§ **Your objective**: The response should consist of every line below, restated exactly, with no pictures.

########################################

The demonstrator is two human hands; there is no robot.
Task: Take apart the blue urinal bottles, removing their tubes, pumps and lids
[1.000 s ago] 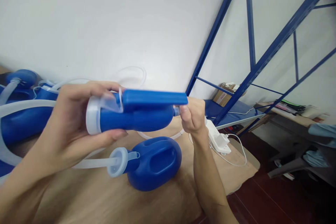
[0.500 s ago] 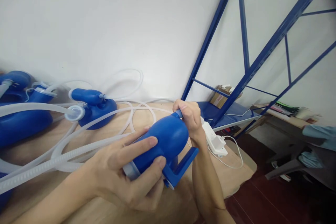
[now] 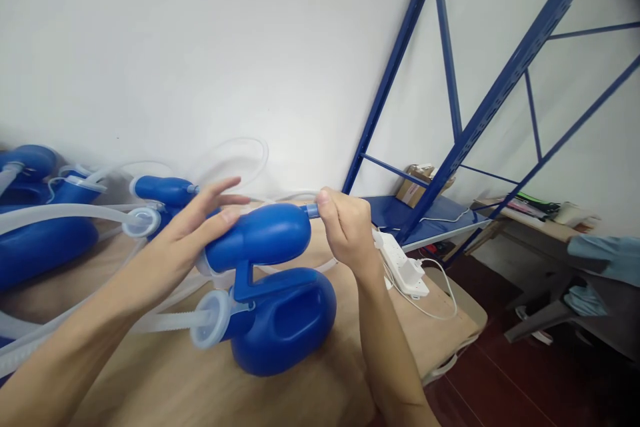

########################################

§ **Your solution**:
The demonstrator is two human hands; there is no robot.
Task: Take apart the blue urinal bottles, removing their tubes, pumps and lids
[1.000 s ago] 
[0.500 s ago] 
[now] 

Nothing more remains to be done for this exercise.